## Try it:
All the data should be repeated exactly. Any image in it is left out.
*** Opening Source material ***
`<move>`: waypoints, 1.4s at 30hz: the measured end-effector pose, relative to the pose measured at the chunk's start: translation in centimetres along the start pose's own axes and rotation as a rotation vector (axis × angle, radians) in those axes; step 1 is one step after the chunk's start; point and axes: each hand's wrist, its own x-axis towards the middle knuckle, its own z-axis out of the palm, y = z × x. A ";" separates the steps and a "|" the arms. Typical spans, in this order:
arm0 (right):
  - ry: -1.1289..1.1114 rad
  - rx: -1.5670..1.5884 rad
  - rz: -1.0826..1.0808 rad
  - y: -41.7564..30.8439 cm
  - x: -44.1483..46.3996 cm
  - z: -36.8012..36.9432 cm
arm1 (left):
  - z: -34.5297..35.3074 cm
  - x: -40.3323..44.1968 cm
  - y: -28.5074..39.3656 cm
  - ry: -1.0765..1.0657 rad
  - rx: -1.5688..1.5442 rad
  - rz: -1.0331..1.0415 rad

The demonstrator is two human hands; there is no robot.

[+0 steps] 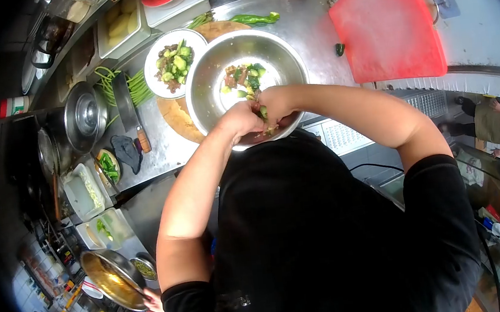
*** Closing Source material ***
## Task output:
`<move>`: waypoints, 1.4s at 30hz: the measured end-effector pose, relative to the pose measured at the chunk's start: translation in centimetres along the start pose's own axes and rotation as a rotation vector (axis × angle, radians) in those axes; step 1 is one step after the chunk's start; point and axes: each hand's wrist, its own x-axis towards the middle knuckle, its own z-axis out of the palm, y = z × x. A ";" separates the steps and a "|" the arms. Typical spans, in this order:
arm0 (right):
  - ry: -1.1289..1.1114 rad
  - rx: -1.5670..1.5884 rad
  - rz: -1.0826..1.0808 rad
  - y: -41.7564..30.8439 cm
  - x: -44.1483..46.3996 cm
  - z: -36.8012..36.9432 cm
arm1 (left):
  - z: -34.5297..35.3074 cm
  - x: -40.3323..44.1968 cm
  - y: -28.5074..39.3656 cm
  - ry: -1.0765..1.0657 rad
  - rx: -1.5688..1.5442 rad
  - rz: -1.0331..1.0415 rad

The demonstrator is two human hands; there is no robot.

[+0 steps] 

The exercise has nothing more to it.